> _Problem details_: Out of the listing below, copy every line that carries the string "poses".

BEGIN

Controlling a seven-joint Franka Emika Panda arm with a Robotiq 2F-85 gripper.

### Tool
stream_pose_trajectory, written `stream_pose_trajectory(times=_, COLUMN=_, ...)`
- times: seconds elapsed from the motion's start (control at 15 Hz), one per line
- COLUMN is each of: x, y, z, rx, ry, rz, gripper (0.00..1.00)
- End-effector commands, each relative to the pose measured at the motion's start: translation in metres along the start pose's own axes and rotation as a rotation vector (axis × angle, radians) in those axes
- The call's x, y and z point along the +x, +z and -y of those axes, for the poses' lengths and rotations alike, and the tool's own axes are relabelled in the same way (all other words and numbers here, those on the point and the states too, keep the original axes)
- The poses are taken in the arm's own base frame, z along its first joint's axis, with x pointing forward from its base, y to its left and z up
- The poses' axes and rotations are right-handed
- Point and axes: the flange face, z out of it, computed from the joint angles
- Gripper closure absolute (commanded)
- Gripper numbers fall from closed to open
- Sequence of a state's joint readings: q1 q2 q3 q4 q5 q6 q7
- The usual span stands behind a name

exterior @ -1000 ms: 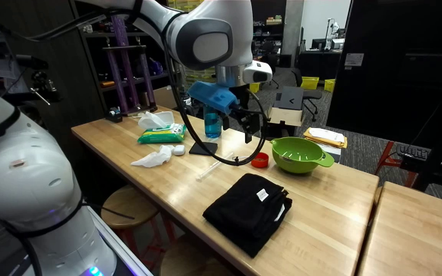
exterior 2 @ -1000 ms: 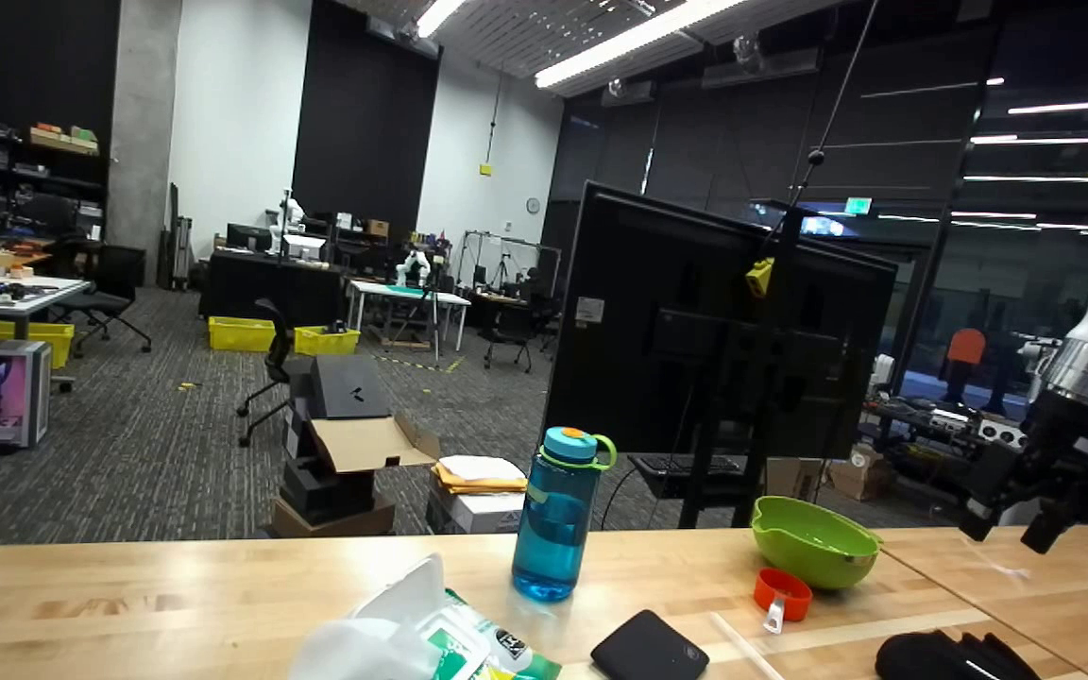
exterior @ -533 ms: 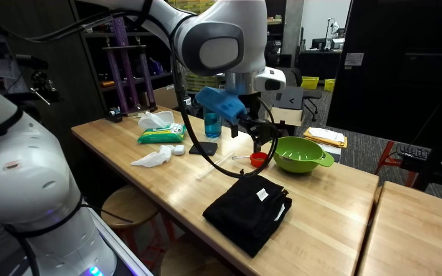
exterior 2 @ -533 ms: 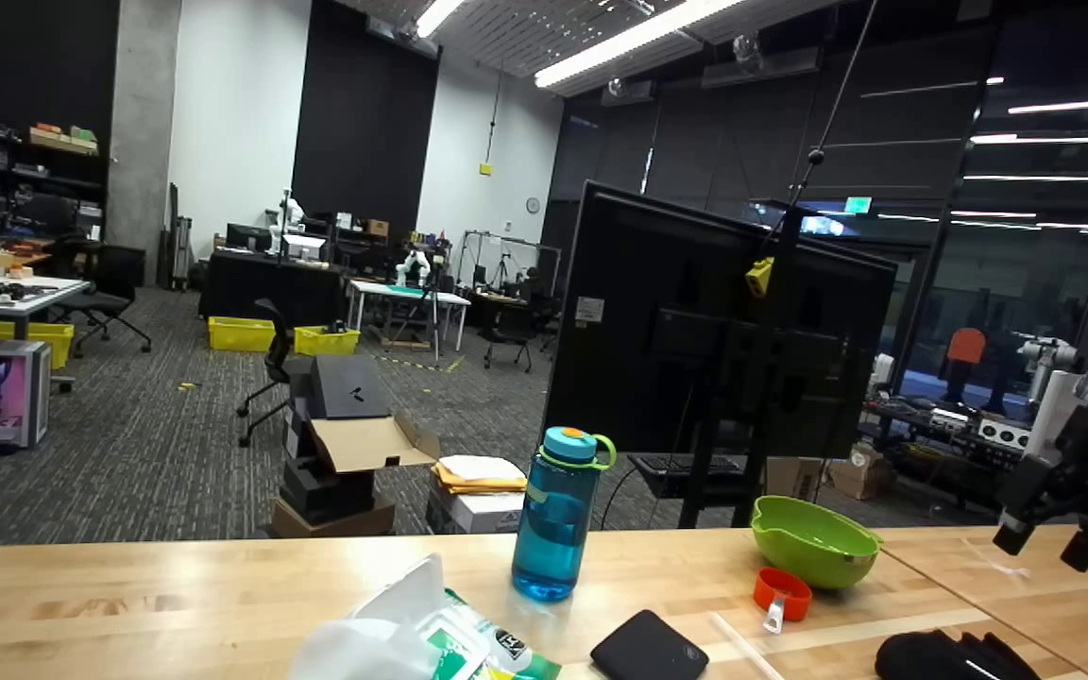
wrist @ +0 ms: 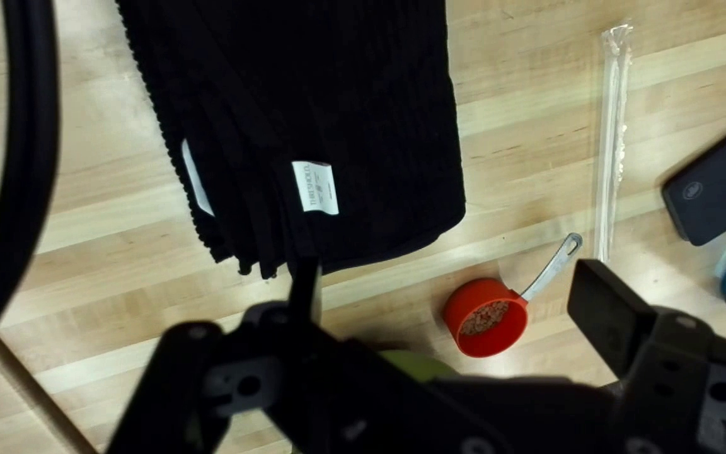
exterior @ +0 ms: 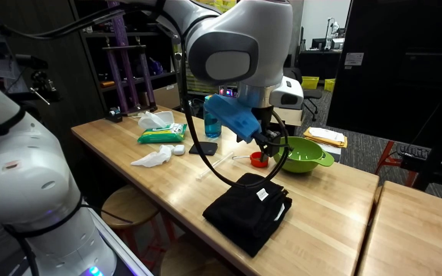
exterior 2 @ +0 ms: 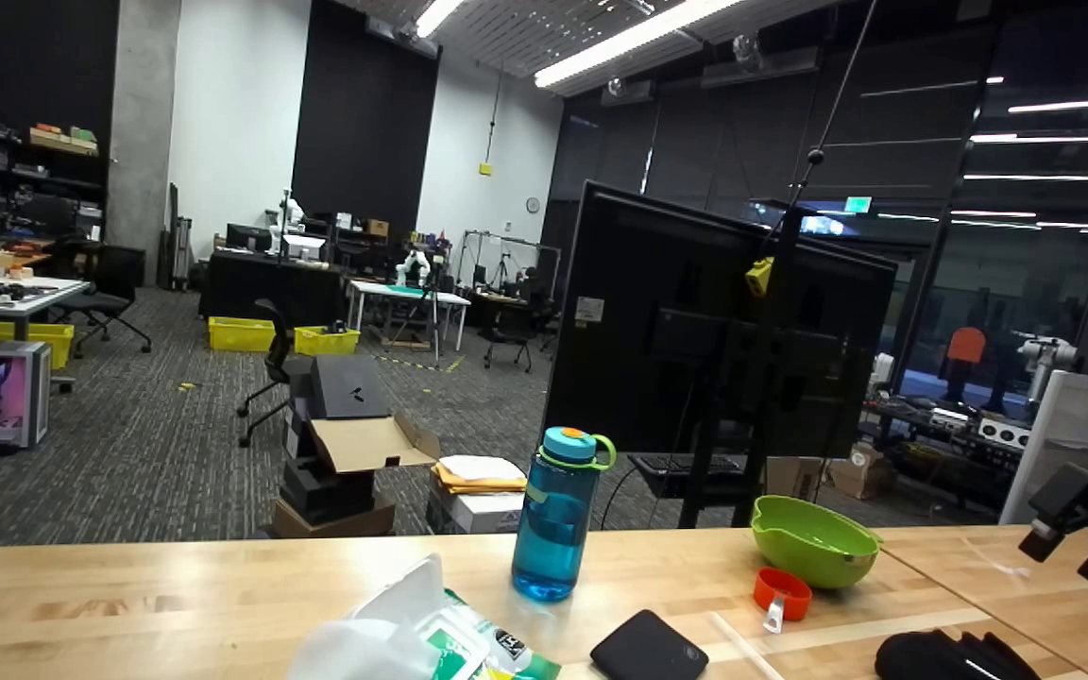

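red, the measuring cup (wrist: 473,295) shows lower right of centre in our wrist view, on the table (wrist: 527,157) beyond the parted, empty jaws' gap; we see its handle (wrist: 549,268) slant toward upper right.

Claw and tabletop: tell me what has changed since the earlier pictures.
The claw has moved rightward and lower in both exterior views, open and holding nothing; nothing was grasped or released. The red measuring cup, green bowl and folded black cloth stayed where they were.
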State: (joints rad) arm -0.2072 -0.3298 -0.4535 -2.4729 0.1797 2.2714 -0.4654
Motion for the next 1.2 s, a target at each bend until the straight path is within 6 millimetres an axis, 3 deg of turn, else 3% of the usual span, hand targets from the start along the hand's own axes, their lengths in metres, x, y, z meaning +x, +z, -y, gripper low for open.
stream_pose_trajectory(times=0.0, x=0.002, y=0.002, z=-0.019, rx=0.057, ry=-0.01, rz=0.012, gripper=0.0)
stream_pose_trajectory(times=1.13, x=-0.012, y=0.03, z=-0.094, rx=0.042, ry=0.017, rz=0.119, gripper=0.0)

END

> _Result_:
- The call's x, y and z point along the +x, +z and -y of those axes, for the poses' lengths and rotations alike, and the tool's own axes are relabelled in the same way (all other words and numbers here, those on the point and the states too, keep the original axes)
- The poses are taken in the arm's own base frame, z along its first joint's axis, with x pointing forward from its base, y to its left and z up
- The poses' axes and rotations are right-handed

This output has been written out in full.